# I Am Soooo Excited!!!!!!!



## capriola-nd (Jul 6, 2008)

Oh I am so very, very excited about this, just had to share. . . .

We are very likely going to be able to lease a PromisedLand buck this winter!! His sire is Ram-Beau (http://promisedlandfarm.net/Ram-Beau.htm) and dam is GoodDay Sunshine (http://promisedlandfarm.net/SunShine.htm)

I don't have any pics yet but he is all-white and looks like a mini-Saanen.  I sure hope it all works out to use him!!! If so, he'll be bred to Honey (hopefully, she may already be bred to Roy) Delais, Leona, and Sunset (not until early summer though). I plan to keep a doeling from Leona, Honey, and Sunset, possibly a buck too from Sunset.  Anyways, I just had to share this with someone!


----------



## KW Farms (Jun 21, 2008)

Beautiful sire and dam!! Especially love that sire!
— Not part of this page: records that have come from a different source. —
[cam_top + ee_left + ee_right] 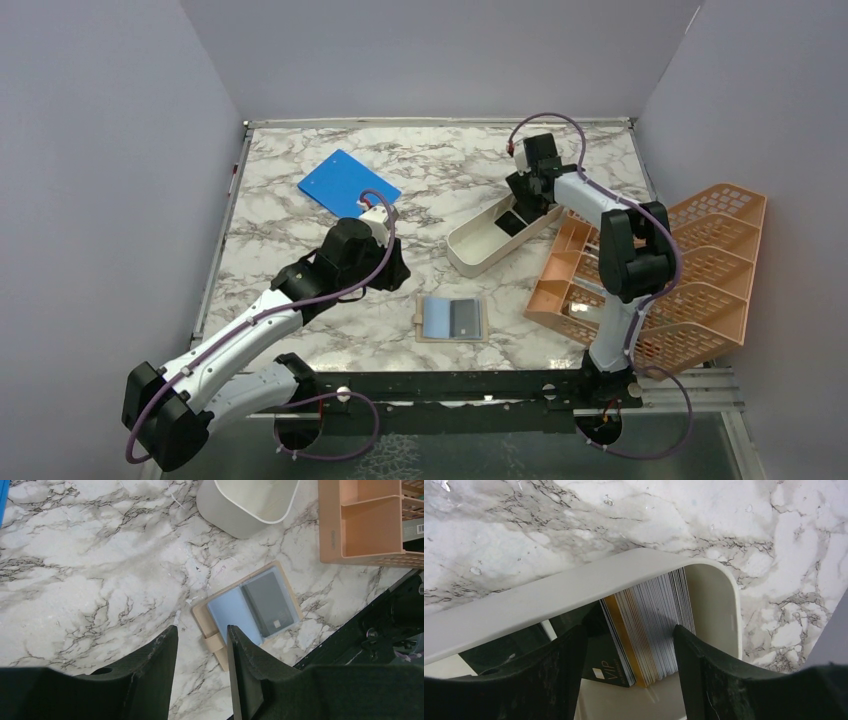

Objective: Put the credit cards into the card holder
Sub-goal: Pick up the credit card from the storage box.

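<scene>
The tan card holder [450, 338] lies open near the table's front edge, with a light blue card [437, 318] and a grey card [464, 318] in it. My left gripper [398, 270] hovers just left of it, open and empty. In the left wrist view the holder's strap [216, 642] lies just ahead of my left gripper [201, 628]. My right gripper [518, 212] reaches into the white tray [475, 245]. There it [630, 628] stands open astride a stack of credit cards [654, 625] standing on edge. A black VIP card [606, 665] leans at the front of the stack.
An orange lattice rack [700, 280] stands at the right, close to the tray and the right arm. A bright blue flat board [348, 185] lies at the back left. The tray's rim [574, 587] crosses the right wrist view.
</scene>
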Tool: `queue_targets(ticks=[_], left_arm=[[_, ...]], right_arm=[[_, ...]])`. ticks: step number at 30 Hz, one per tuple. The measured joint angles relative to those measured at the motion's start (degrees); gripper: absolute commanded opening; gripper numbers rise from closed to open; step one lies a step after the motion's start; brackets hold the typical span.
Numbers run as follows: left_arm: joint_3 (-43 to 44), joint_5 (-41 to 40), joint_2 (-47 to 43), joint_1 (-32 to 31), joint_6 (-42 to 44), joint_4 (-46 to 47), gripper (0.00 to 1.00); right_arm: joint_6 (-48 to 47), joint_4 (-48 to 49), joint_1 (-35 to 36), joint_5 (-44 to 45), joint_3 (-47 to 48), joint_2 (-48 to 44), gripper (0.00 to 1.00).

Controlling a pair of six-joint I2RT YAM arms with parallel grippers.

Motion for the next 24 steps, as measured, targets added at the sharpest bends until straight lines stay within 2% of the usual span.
queue_targets(ticks=[15, 24], left_arm=[[0.0, -0.3, 0.2, 0.0, -0.2, -0.1, 0.44], [0.0, -0.3, 0.2, 0.0, -0.3, -0.1, 0.44]], right_arm=[[0.5, 3.1, 0.0, 1.0, -1.1, -1.0, 0.31], [1.1, 3.2, 0.0, 1.0, -1.3, -1.9, 0.21]])
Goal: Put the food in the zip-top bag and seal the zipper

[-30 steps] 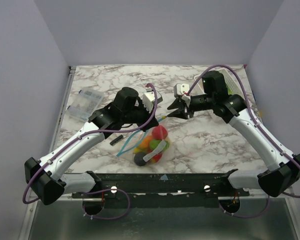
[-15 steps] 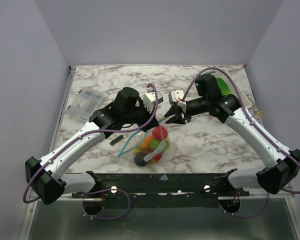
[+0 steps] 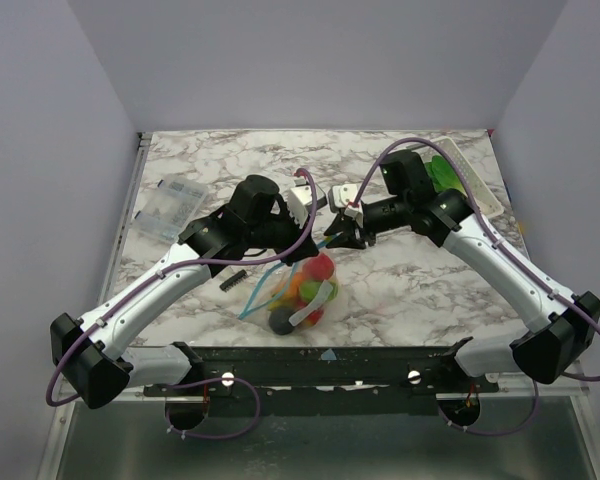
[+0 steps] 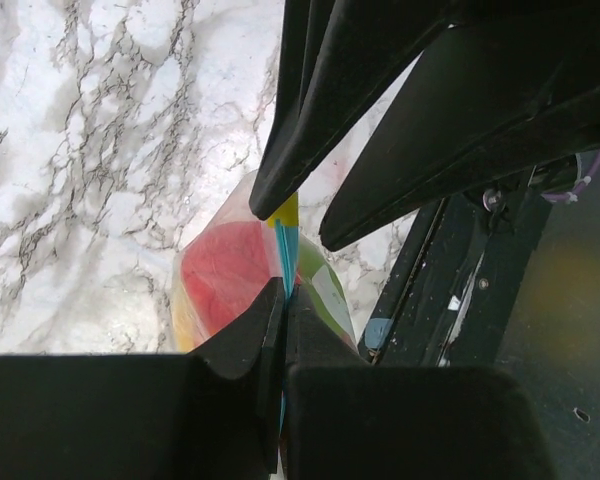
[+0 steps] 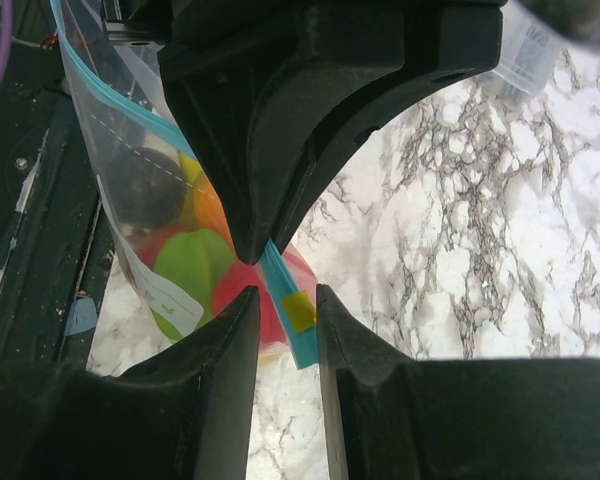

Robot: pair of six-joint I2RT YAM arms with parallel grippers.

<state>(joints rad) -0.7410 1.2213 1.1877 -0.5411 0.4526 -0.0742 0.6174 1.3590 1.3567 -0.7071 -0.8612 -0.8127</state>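
Teal zipper [image 4: 286, 248] pinched in left gripper [image 4: 283, 298]; right gripper [image 5: 285, 298] straddles it, jaws parted

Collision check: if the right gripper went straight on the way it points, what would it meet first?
Likely the blue zipper strip, near its yellow tab, in the gap of the open right gripper. Just behind is the left gripper, shut on that strip; depth between them is unclear.

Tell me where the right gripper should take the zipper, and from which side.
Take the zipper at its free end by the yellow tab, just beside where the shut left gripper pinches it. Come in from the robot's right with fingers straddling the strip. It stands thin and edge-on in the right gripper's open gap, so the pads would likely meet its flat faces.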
You need to get some pics of him for us! He sounds NICE!! Congrats and hope it all works out to lease him!


----------



## ProctorHillFarm (May 15, 2008)

Oh my lucky you! 
We own own of Ram Beau's daughters (Laurel Haven owns her littermate sister, I discovered today!) 
We cant wait to see her FF udder next spring! 
If you want to see her, she is on our Junior doe page (though she DESPERATLY needs a new photo!)


----------



## capriola-nd (Jul 6, 2008)

Oooh, she is a very pretty doe Proctor Hill!  That is the coolest color!! 

Thanks!  I am just a little excited. . . . . :leap: :dance:


----------



## AlaskaBoers (May 7, 2008)

they have some great goats!! very stunning.

i also love their logo.


----------



## Muddy Creek Farm (Oct 5, 2007)

How Exciting! 

I think Ram-Beau is nice, and he scored 91! Imagine my thrill when Rewind went over him for Grand, talk about shock :shocked:


----------



## capriola-nd (Jul 6, 2008)

> I think Ram-Beau is nice, and he scored 91! Imagine my thrill when Rewind went over him for Grand, talk about shock


That is so awesome Chelsey! Now you're making me want to buy Outa Time. . . . hmmmm.


----------



## Muddy Creek Farm (Oct 5, 2007)

LOL, well I'm keeping him around for awhile, and may sell him next spring after I breed him to a doe or two. And after I show him, he is a nice one!


----------



## capriola-nd (Jul 6, 2008)

Well, that's really cool Chelsey!  Bet he'll give you some gorgeous babies!


----------



## SDK (Jun 26, 2008)

chelsey. if you ever breed love bug to rewind.. i so wanna be first in line


----------



## jordan (Nov 22, 2007)

Ask for WHOLE herd test results for CAE and Johnes before you let this buck ANYWHERE near your herd!!!!! If they are not provided, regardless of this bucks pedigree, it's not worth it for you to do this.
PM me please.
Lois
http://www.fallcreekfarm.net


----------



## kelebek (Oct 5, 2007)

jordan - I am a huge believer in testing anything that steps foot on my property. I do not take my does to be bred or nothing! I test for CAE, CL, and Johnes though. I also have my entire herd tested yearly (this year 3-4 times on each animal) and have started a CL vaccine regiment in my herd.


----------



## jordan (Nov 22, 2007)

kelebek said:


> jordan - I am a huge believer in testing anything that steps foot on my property. I do not take my does to be bred or nothing! I test for CAE, CL, and Johnes though. I also have my entire herd tested yearly (this year 3-4 times on each animal) and have started a CL vaccine regiment in my herd.


Smart move!
People have to ask to see whole herd test results and they need to have an idea beforehand as to how many goats are actually in the herd! 
This year that may be a bit more difficult though with the money situation being what it is. Many breeders just didn't have the extra funds to test  
Lois 
http://www.fallcreekfarm.net


----------



## capriola-nd (Jul 6, 2008)

That is a very good point. . . . this lady only has six goats and is just starting up. She bought all of her does from Anna Brown (CAE negative herd since she started, 7 years ago). She also has a buck from Anna. The only other goat she has is the buck from PromisedLand.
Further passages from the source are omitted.